2018-08-22 Thread Matei Zaharia
Hi Steffen,

Thanks for sharing your results about MLlib — this sounds like a useful tool. 
However, I wanted to point out that some of the results may be expected for 
certain machine learning algorithms, so it might be good to design those tests 
with that in mind. For example:

> - The classification of LogisticRegression, DecisionTree, and RandomForest 
> were not inverted when all binary class labels are flipped.
> - The classification of LogisticRegression, DecisionTree, GBT, and 
> RandomForest sometimes changed when the features are reordered.
> - The classification of LogisticRegression, RandomForest, and LinearSVC 
> sometimes changed when the instances are reordered.

All of these things might occur because the algorithms are nondeterministic. 
Were the effects large or small? Or, for example, was the final difference in 
accuracy statistically significant? Many ML algorithms are trained using 
randomized algorithms like stochastic gradient descent, so you can’t expect 
exactly the same results under these changes.

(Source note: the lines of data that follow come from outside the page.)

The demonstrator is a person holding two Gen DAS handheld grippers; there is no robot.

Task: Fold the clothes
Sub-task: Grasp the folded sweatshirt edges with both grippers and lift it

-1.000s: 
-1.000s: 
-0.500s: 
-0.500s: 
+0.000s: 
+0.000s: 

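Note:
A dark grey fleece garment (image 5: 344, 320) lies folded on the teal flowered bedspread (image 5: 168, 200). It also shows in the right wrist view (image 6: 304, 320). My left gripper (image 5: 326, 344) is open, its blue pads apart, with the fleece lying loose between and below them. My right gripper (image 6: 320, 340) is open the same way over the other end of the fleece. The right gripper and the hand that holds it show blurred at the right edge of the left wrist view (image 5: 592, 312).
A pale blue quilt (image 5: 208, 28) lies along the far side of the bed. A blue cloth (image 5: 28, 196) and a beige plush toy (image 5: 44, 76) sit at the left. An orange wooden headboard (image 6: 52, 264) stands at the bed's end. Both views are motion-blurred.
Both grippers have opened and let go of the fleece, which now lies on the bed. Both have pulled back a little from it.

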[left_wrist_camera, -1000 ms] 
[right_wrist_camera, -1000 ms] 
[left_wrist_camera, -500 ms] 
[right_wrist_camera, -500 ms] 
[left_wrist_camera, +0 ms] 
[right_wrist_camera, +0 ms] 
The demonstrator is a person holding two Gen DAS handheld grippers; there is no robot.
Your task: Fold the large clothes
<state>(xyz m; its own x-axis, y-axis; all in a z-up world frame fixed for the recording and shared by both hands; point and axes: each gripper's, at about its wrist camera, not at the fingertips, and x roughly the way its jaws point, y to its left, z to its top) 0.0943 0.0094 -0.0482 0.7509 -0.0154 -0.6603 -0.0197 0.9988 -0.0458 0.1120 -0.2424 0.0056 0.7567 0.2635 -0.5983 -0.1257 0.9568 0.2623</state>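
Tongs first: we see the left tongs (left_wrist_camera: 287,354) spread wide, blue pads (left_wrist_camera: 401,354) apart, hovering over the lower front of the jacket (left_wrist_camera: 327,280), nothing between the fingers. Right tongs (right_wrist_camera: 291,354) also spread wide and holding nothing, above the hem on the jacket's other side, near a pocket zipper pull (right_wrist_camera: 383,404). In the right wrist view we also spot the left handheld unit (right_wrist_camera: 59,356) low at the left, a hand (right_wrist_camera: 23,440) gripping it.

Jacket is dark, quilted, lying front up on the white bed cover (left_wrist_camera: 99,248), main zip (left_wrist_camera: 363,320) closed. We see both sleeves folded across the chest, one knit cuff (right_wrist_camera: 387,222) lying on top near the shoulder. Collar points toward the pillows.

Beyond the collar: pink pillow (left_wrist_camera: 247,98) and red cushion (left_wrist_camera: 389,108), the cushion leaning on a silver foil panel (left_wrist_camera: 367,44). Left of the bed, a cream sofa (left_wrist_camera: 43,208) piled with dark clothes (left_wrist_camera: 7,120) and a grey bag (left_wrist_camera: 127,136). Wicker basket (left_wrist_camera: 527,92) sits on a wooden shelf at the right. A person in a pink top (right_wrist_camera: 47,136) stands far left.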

> - The classification of NaïveBayes and the LinearSVC sometimes changed if one 
> is added to each feature value.

This might be due to nondeterminism as above, but it might also be due to 
regularization or nonlinear effects for some algorithms. For example, some 
algorithms might look at the relative values of features, in which case adding 
1 to each feature value transforms the data. Other algorithms might require 
that data be centered around a mean of 0 to work best.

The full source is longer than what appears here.